THCVA (Tetrahydrocannabivarin Acid) Guide
Cannabinoids undergo complex developmental processes before they arrive at their final configurations. THCVA is one of the intermediary forms that the cannabinoid THCV takes as it develops, and scientists are curious about the potential usefulness of THCVA for a variety of consumer and industrial purposes. In this guide, find out what THCVA is, why this Cannabis sativa substance is important, and the best ways to use THCVA.
What is THCVA?
Tetrahydrocannabivarin acid (THCVA), also known as tetrahydrocannabivarinic acid, is the carboxylic acid precursor to tetrahydrocannabivarin (THCV), the varin form of delta-9 tetrahydrocannabinol (THC). This substance naturally transforms into THCV when exposed to certain stimuli, but you can also use THCVA in its original acidic form.
As it matures, the unique compounds present in Cannabis sativa flower undergo a variety of chemical transformations, and carboxylic acids are classes of chemicals that emerge relatively late in the cannabis maturation process. Characterized by the carboxyl groups attached to their ends, carboxylic acids are found in many places in nature. The carboxylic acid precursors to cannabinoids, however, are only found in Cannabis sativa.
THCVA begins its existence as cannabigerovarinic acid (CBGVA), which is considered to be the “stem cell” carboxylic acid for varin cannabinoids. Then, Cannabis sativa flower releases enzymes that transform CBGVA into THCVA. It’s also possible to isolate these cannabinoids and convert CBGVA into THCVA in laboratory settings.
Varin cannabinoids like THCV, CBDV, and CBGV are characterized by the decreased number of atoms in their carbon side chains, which are simple “tails” of carbon atoms connected to the side of cannabinoid molecules. While conventional cannabinoids have carbon side chains with five carbon atoms, the side chains of varin cannabinoids only have three carbon atoms.
This difference between varin cannabinoids and conventional cannabinoids is minimal, but it’s significant enough to place varin cannabinoids in their own distinct category. The pharmacokinetics of varin cannabinoids such as THCV have not yet been fully established, but based on limited research and anecdotal testimony, it appears that varin cannabinoids offer significantly different effects than their conventional counterparts. In chemistry terms, THCV is considered to be a homolog of THC, not an analog.

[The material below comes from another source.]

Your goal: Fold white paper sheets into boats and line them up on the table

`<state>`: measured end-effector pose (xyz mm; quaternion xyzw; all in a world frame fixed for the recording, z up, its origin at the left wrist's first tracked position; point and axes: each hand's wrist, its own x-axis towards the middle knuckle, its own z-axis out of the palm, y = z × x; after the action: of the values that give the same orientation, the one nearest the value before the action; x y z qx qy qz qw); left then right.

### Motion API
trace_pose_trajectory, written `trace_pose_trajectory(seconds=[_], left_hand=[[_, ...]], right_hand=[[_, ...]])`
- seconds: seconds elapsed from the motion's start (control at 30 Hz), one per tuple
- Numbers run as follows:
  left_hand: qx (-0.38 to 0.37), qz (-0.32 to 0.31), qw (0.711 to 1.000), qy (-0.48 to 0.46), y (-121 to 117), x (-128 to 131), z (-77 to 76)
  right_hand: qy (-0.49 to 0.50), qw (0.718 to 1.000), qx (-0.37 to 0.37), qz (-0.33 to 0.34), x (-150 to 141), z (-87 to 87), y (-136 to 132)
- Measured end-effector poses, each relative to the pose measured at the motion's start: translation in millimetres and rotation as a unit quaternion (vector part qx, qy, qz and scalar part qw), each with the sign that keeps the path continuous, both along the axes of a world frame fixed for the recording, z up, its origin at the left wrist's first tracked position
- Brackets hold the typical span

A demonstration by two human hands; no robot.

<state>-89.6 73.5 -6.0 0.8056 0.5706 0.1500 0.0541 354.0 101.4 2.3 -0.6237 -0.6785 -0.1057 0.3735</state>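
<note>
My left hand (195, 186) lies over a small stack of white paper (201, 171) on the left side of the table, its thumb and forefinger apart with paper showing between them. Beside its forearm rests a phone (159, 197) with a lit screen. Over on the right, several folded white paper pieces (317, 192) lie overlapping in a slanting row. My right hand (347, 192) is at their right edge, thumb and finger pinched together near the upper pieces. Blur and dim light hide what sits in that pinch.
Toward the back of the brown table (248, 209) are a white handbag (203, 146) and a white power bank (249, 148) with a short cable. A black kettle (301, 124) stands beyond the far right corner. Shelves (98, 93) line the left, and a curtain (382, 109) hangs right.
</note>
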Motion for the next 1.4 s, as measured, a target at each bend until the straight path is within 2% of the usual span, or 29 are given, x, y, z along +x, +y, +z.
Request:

THCVA is primarily a point of interest among cannabinoid researchers due to the role it may potentially play in THCV synthesis. Among the varin cannabinoids, THCV is the most popular, making THCVA one of the most-researched varin cannabinoid acids.
History of THCVA research
The international cannabis research community was aware of the existence of THCV for a few years prior to the discovery of THCVA. In 1974, research revealed that certain “landrace” strains of cannabis from Central Asia and Western Africa included high concentrations of THCV, making this novel cannabinoid a prime target of further studies.
Scientists first isolated THCVA from Cannabis sativa in 1977 along with a handful of other precursors to varin cannabinoids. Among these other isolated carboxylic acids was CBGVA, but at the time, researchers did not know that CBGVA could be transformed into THCVA using cannabis enzymes.
Research into THCVA was practically nonexistent throughout the following two decades, but in 1996, Japanese cannabis scientists discovered that CBGA was the chemical precursor THCA, CBDA, and other common carboxylic acid cannabinoid precursors. This discovery led cannabis researchers to the logical conclusion that CBGVA was likewise the precursor of varin cannabinoid acids like THCVA and CBDVA, indirectly placing additional emphasis on research into varin cannabinoids.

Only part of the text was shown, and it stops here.